■ Problem statement ■
Find the lines below holding the word "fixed" and copy each of them.

■ Recorded information ■
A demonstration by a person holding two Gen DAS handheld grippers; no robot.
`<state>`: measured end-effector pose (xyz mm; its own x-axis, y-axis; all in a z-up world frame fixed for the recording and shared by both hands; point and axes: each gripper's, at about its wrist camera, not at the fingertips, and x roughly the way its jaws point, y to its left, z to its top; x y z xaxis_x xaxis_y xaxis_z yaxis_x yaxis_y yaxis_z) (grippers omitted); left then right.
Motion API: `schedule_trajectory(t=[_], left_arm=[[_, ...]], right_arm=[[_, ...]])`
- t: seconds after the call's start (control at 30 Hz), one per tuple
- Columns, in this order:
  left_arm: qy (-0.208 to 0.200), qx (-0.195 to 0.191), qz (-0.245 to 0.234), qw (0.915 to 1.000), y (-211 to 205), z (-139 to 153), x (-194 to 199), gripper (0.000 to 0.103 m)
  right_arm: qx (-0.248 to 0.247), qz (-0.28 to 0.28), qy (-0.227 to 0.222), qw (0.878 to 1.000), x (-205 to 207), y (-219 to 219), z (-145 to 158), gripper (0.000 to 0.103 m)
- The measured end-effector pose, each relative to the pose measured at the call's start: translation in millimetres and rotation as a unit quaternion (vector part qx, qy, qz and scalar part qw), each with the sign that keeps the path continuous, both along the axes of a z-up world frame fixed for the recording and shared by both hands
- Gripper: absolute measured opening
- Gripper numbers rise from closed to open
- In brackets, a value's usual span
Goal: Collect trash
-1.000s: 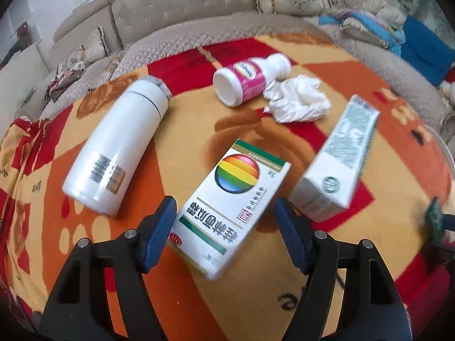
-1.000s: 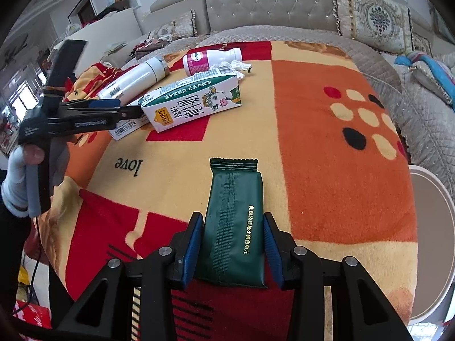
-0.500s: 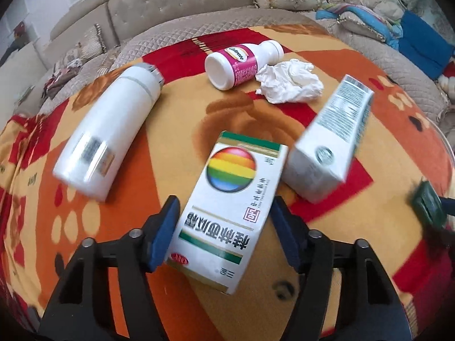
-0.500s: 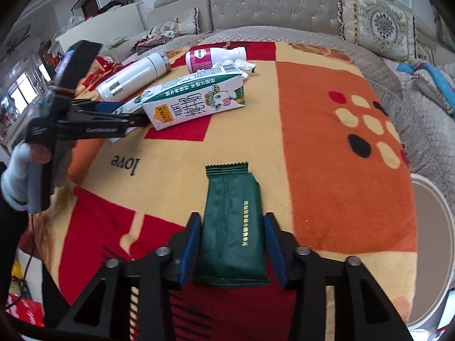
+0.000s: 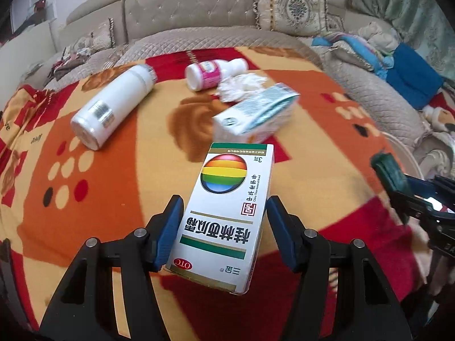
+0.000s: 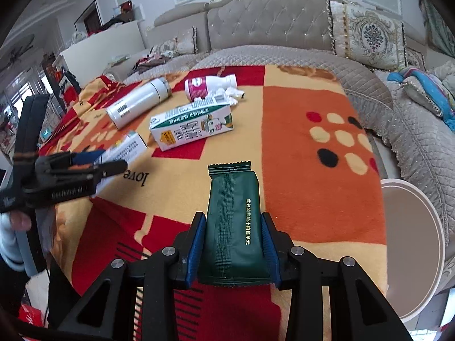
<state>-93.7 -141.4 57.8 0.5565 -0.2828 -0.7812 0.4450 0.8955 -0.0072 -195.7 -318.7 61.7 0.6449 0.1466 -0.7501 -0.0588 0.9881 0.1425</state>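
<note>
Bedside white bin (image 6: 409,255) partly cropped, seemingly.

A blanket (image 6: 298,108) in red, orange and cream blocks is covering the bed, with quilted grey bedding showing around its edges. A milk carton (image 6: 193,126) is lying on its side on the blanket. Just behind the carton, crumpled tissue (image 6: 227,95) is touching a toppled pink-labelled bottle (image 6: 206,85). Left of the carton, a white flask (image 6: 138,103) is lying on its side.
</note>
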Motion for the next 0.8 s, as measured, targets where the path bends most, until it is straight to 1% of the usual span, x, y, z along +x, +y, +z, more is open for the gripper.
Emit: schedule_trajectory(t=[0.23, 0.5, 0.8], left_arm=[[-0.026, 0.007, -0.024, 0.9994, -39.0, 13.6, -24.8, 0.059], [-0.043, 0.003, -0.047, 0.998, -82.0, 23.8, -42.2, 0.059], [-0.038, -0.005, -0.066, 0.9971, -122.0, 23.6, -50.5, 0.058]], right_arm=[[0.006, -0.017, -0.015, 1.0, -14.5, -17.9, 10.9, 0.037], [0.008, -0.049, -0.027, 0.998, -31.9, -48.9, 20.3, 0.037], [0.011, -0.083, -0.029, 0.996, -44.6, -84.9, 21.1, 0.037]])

■ Worked solution ■
`<state>`: measured end-effector pose (xyz mm; its own x-axis, y-axis; all in a z-up world frame fixed for the recording and shared by both hands; point and axes: each gripper's, at about its wrist camera, not at the fingertips, and x roughly the way its jaws point, y to its left, z to its top; x y z xaxis_x xaxis_y xaxis_z yaxis_x yaxis_y yaxis_z) (grippers omitted); left then right.
- The measured end-effector pose, each relative to the pose measured at the call's start: translation in millimetres and rotation as a unit quaternion (vector part qx, qy, qz and scalar part qw), each with the sign that keeps the path continuous, both along the axes of a z-up world frame fixed for the recording and shared by both hands

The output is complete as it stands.